REQUIRED ACTION:
Pictures stay out of the output. Return exactly the lines below from the one with "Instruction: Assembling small" down to the one with "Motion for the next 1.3", both included, and nothing more.
---+---
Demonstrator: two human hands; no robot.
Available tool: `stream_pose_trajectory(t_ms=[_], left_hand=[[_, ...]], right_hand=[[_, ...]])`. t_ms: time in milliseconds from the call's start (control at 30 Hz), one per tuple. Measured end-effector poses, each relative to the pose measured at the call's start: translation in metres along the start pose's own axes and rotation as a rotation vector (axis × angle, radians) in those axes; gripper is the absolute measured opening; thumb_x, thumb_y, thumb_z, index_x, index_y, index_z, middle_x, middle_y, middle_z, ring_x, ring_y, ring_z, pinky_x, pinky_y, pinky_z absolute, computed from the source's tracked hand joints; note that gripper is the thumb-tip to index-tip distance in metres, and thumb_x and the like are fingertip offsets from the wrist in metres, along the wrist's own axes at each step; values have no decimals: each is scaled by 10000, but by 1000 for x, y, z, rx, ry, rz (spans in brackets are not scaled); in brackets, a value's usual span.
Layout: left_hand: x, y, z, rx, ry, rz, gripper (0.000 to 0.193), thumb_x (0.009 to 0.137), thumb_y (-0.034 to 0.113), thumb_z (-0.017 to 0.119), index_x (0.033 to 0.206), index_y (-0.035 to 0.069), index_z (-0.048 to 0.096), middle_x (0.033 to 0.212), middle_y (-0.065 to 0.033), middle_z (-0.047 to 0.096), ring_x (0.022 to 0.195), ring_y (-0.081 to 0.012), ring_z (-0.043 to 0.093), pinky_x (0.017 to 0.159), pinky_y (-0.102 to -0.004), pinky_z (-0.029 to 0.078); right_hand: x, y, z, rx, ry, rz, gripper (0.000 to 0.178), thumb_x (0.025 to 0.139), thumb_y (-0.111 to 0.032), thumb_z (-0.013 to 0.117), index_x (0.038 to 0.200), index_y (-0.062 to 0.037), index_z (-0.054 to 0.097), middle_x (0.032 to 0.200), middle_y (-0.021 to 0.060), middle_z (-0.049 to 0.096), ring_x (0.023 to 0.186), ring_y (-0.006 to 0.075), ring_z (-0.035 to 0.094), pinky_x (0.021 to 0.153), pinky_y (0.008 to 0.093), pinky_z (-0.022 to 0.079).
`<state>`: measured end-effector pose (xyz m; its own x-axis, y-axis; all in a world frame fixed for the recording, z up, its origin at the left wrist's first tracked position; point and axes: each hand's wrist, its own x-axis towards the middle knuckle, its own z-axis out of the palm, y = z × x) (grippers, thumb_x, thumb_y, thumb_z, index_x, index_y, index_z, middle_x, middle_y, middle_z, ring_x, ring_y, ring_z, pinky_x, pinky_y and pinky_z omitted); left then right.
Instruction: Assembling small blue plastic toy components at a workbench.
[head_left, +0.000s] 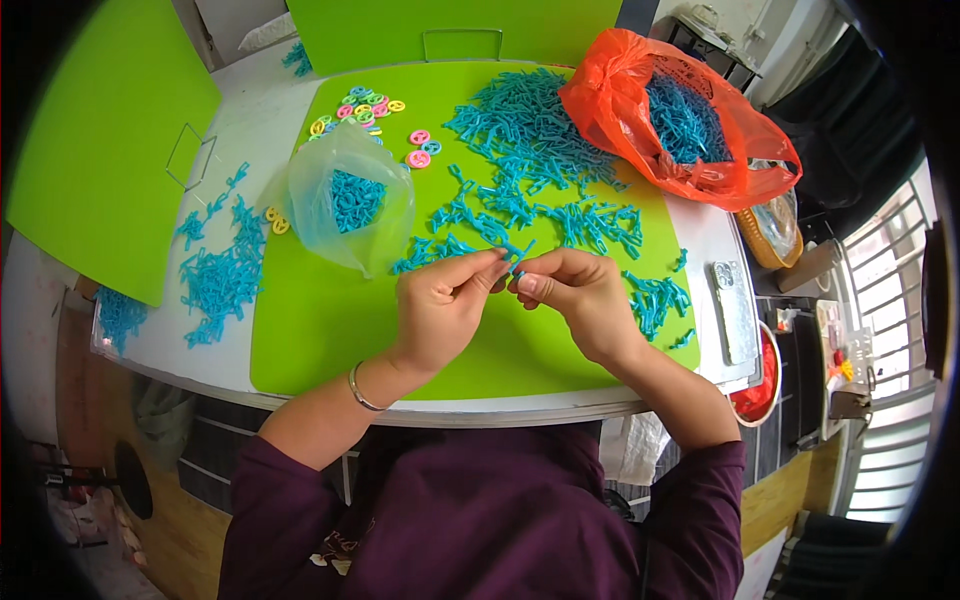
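Note:
Over the middle of the green mat (330,330), my left hand (440,305) and my right hand (580,295) meet fingertip to fingertip. Both pinch small teal plastic pieces (517,257), with thin ends sticking up between the fingers. Whether these pieces are joined cannot be made out. Just beyond my hands lie loose clusters of similar teal pieces (590,225), running back into a large heap (530,110). A translucent plastic bag (310,215) left of my hands stands open with more teal pieces inside.
An open red plastic bag (620,100) full of teal pieces sits at the back right. Small coloured plastic wheels (420,137) lie near the translucent bag. Teal piles (220,285) cover part of the table's left side. A phone (735,310) rests by the right edge.

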<state>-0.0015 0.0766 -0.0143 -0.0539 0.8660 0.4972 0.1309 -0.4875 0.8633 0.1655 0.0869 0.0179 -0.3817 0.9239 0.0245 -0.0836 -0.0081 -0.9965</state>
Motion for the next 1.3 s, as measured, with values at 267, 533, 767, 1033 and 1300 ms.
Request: stream_pose_trajectory(t_ms=[267, 533, 767, 1033, 1300], left_hand=[[3, 2, 3, -385, -93, -359, 194, 900, 60, 528, 1034, -63, 595, 912, -77, 638, 805, -117, 613, 745, -271, 551], [2, 1, 3, -234, -88, -304, 186, 891, 51, 544, 1029, -58, 604, 906, -74, 643, 796, -125, 622, 714, -254, 541], [1, 10, -4, 204, -57, 134, 123, 823, 31, 609, 929, -15, 654, 747, -129, 665, 629, -159, 648, 535, -247, 481], [0, 2, -2, 148, -64, 91, 106, 822, 33, 611, 902, -16, 660, 732, -145, 661, 609, -165, 647, 518, -250, 478], [11, 21, 2, -424, -185, -203, 279, 845, 79, 627, 1088, -20, 533, 930, -32, 613, 851, -100, 594, 757, -243, 505]], right_hand=[[6, -1, -7, 361, -53, 156, 135, 858, -62, 588, 984, -15, 602, 901, 55, 626, 815, 130, 580, 737, 253, 461], [9, 3, -12, 323, -20, 173, 118, 851, -72, 601, 948, -3, 602, 868, 69, 633, 783, 146, 591, 722, 273, 480], [6, 3, -14, 70, -74, 38, 75, 837, -56, 615, 888, -1, 611, 807, 86, 640, 722, 155, 607, 667, 276, 494], [1, 10, -8, 132, -14, 29, 60, 831, -49, 622, 849, 8, 616, 809, 93, 646, 702, 139, 596, 670, 267, 492], [5, 4, -3, 126, 33, -16, 137, 836, -33, 610, 956, 27, 632, 897, 93, 654, 785, 142, 612, 744, 269, 504]])
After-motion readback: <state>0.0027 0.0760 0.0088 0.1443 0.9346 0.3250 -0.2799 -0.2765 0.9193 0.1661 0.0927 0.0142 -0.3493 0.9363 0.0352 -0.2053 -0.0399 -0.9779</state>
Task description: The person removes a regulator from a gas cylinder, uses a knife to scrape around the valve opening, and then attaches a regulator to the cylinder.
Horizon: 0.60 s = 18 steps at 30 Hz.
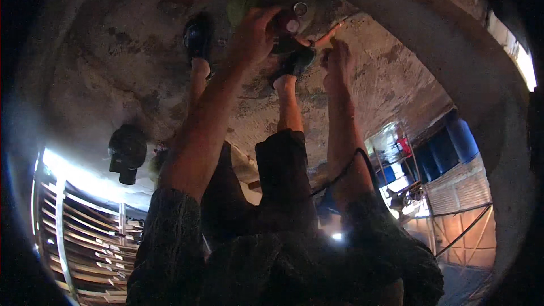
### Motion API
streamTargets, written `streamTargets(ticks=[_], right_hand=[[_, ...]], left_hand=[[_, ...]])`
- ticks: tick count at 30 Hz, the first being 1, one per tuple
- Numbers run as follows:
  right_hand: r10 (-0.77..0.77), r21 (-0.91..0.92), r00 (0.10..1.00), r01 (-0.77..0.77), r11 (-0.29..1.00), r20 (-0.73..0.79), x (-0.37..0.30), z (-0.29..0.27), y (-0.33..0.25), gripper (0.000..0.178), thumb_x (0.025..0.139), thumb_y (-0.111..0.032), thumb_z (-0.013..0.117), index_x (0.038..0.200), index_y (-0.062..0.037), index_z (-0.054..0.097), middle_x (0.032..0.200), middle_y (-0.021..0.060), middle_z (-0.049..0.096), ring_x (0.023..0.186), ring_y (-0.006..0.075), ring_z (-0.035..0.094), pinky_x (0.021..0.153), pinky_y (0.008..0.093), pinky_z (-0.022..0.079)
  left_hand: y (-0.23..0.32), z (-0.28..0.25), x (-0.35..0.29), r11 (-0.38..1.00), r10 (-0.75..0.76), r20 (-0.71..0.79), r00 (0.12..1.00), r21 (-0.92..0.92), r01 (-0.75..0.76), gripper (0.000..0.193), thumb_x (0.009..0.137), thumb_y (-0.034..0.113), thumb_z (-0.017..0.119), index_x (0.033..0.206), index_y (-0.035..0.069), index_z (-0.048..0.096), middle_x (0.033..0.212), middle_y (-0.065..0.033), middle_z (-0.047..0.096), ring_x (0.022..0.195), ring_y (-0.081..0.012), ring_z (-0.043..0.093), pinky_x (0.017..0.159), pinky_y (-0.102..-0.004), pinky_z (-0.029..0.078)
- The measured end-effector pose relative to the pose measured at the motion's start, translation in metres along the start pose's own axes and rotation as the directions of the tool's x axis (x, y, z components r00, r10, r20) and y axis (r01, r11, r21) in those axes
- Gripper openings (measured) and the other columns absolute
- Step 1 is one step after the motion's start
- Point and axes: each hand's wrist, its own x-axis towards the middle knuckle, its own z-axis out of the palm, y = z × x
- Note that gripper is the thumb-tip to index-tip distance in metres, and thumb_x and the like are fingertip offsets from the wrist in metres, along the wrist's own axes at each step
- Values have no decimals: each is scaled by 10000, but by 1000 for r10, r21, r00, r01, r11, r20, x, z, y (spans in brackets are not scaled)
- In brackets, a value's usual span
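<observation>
My left hand [256, 38] reaches to the top middle, fingers curled round the side of a dark reddish, rounded thing [285, 23]; its kind is too dim to tell. A small round metallic ring [300, 9] shows just beyond it. To the right, my right hand [339, 63] hangs low over the floor with its fingers bent together; what they hold, if anything, is hidden. Close to its fingertips a slender orange-red piece [327, 35] slants up to the right. Behind the left hand's fingers lies a dim greenish round shape [243, 0].
My dark shoes [198, 37] stand on the rough, stained floor [385, 62]. A black cap-like object [127, 150] lies at the left. A dark cable [362, 158] loops by my right forearm. Slatted wood [85, 238] is at lower left, blue barrels [462, 139] at right.
</observation>
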Motion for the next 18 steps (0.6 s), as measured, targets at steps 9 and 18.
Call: streamTargets(ticks=[9, 18], right_hand=[[80, 186, 995, -66, 980, -66, 36, 7, 53, 296, 951, -155, 520, 1243, -112, 509, 894, 65, 597, 707, 161, 592, 632, 310, 522], [-146, -318, 975, 86, 944, -168, 53, -5, 53, 211, 939, -194, 552, 1113, -75, 569, 931, 81, 628, 763, 180, 635, 657, 335, 522]], left_hand=[[17, -23, -4, 975, -200, 161, 967, -66, 212, 552, 833, 111, 658, 1347, 110, 458, 1194, -181, 558, 974, -349, 628, 848, -443, 524], [31, -20, -2, 967, -189, 175, 966, -138, 215, 540, 897, 307, 637, 1379, 162, 441, 1077, -126, 655, 725, -212, 671, 717, -364, 538]])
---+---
EXERCISE SOLUTION:
Instruction: Assembling small blue plastic toy components at a workbench.
[head_left, +0.000s] 
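Note:
Over the middle of the green mat (330,330), my left hand (440,305) and my right hand (580,295) meet fingertip to fingertip. Both pinch small teal plastic pieces (517,257), with thin ends sticking up between the fingers. Whether these pieces are joined cannot be made out. Just beyond my hands lie loose clusters of similar teal pieces (590,225), running back into a large heap (530,110). A translucent plastic bag (310,215) left of my hands stands open with more teal pieces inside.
An open red plastic bag (620,100) full of teal pieces sits at the back right. Small coloured plastic wheels (420,137) lie near the translucent bag. Teal piles (220,285) cover part of the table's left side. A phone (735,310) rests by the right edge.
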
<state>-0.0015 0.0766 -0.0143 -0.0539 0.8660 0.4972 0.1309 -0.4875 0.8633 0.1655 0.0869 0.0179 -0.3817 0.9239 0.0245 -0.0836 -0.0081 -0.9965</state>
Motion for the next 1.3 s, as measured, with values at 267, 533, 767, 1033 and 1300 ms.

The output for this exercise is complete.